TASK DETAILS ▸
No pictures belong in the copy. Retype exactly, and only, the stretch of lines below from the one with "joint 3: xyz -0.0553" through the one with "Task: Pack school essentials".

STORED DATA ▸
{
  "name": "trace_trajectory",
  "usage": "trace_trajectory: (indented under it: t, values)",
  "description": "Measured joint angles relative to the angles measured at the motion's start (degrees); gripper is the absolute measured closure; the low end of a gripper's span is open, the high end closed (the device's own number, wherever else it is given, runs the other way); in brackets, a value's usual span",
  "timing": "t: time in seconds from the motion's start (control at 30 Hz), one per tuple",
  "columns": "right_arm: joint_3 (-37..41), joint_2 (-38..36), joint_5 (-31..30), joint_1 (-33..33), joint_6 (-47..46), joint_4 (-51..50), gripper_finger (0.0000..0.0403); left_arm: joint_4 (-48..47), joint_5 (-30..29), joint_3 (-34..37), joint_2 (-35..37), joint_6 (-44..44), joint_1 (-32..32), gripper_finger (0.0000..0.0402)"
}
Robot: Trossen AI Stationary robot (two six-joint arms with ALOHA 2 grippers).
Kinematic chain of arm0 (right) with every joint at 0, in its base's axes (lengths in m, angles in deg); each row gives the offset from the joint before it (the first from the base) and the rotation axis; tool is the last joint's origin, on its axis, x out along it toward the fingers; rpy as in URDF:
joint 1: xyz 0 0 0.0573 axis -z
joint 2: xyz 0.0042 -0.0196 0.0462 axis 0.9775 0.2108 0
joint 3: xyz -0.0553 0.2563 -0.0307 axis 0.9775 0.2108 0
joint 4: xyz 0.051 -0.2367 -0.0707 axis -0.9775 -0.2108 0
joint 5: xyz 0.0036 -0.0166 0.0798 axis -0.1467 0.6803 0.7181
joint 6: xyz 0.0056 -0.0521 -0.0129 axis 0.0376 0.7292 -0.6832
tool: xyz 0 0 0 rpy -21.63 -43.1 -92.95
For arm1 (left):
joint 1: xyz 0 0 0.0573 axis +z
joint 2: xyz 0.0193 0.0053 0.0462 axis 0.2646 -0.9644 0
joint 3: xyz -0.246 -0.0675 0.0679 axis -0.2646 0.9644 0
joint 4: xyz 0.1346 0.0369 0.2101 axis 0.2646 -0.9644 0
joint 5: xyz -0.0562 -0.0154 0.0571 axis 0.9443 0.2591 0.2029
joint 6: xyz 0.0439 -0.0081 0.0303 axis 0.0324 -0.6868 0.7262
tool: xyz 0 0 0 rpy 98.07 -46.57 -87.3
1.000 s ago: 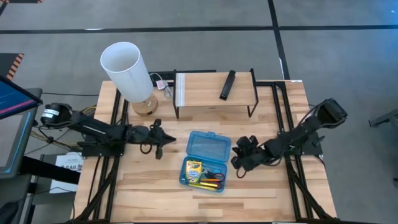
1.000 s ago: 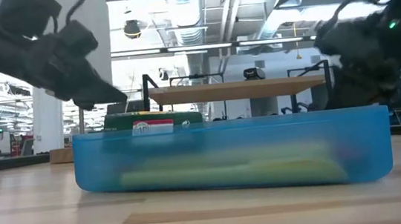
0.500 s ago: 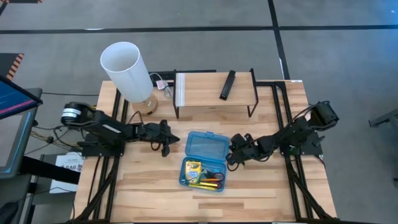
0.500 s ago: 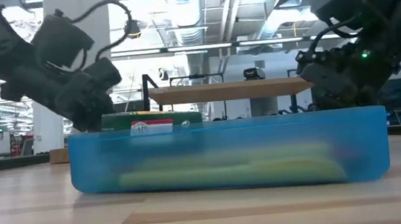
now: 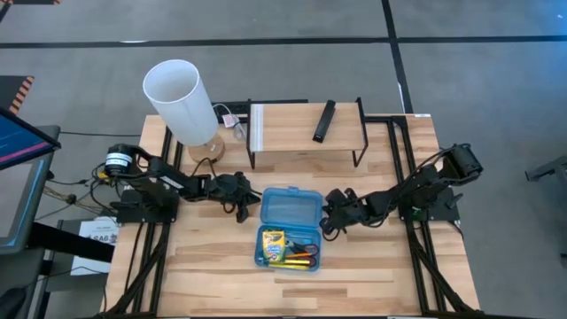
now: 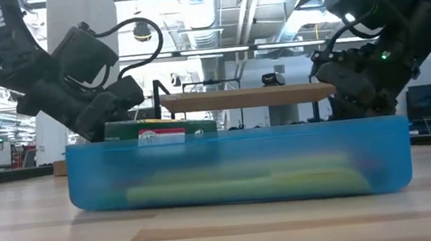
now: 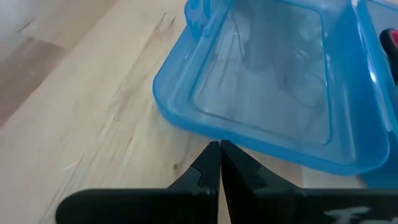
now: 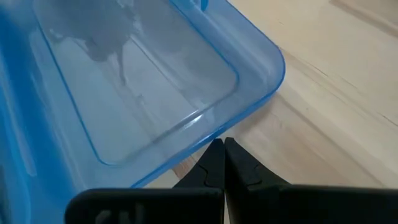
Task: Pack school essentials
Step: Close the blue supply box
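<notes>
Blue case [image 5: 290, 232] open at table centre, lid [image 5: 292, 209] flat on far side. Inside I see crayon box [image 5: 274, 241] on left, red scissors [image 5: 306, 252], orange pencil [image 5: 299, 263] at near edge.

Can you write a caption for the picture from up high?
Both shut grippers, left and right, press against the open lid of a blue pencil box packed with crayons.

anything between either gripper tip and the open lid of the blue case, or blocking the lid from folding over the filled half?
Nothing visible. The left gripper and right gripper, both shut, sit at opposite edges of the open lid with only bare table between. The crayon box and scissors lie in the blue case; whether they clear its rim I cannot tell.
</notes>
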Motion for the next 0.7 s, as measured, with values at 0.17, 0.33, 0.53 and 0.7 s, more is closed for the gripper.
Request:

ANSWER SPACE ▸
joint 3: xyz -0.0553 0.2563 -0.0307 axis 0.9775 0.2108 0
joint 4: xyz 0.051 -0.2367 -0.0707 axis -0.9775 -0.2108 0
joint 5: xyz 0.0036 -0.0166 0.0798 axis -0.1467 0.6803 0.7181
joint 6: xyz 0.0056 -0.0521 -0.0129 axis 0.0376 0.7292 -0.6832
tool: xyz 0 0 0 rpy -21.63 -43.1 -92.95
For arm1 (left):
joint 1: xyz 0 0 0.0573 axis +z
joint 2: xyz 0.0193 0.0053 0.0462 axis 0.2646 -0.9644 0
joint 3: xyz -0.246 -0.0675 0.0679 axis -0.2646 0.9644 0
joint 4: xyz 0.1346 0.0369 0.2101 axis 0.2646 -0.9644 0
joint 5: xyz -0.0562 -0.0154 0.0571 axis 0.9443 0.2591 0.2029
joint 6: xyz 0.0439 -0.0081 0.0303 axis 0.0324 -0.6868 0.7262
tool: xyz 0 0 0 rpy 98.07 -46.57 -87.3
1.000 s ago: 
1.000 s ago: 
0.500 s ago: 
0.500 s ago: 
now: 
now: 
now: 
now: 
Task: Pack school essentials

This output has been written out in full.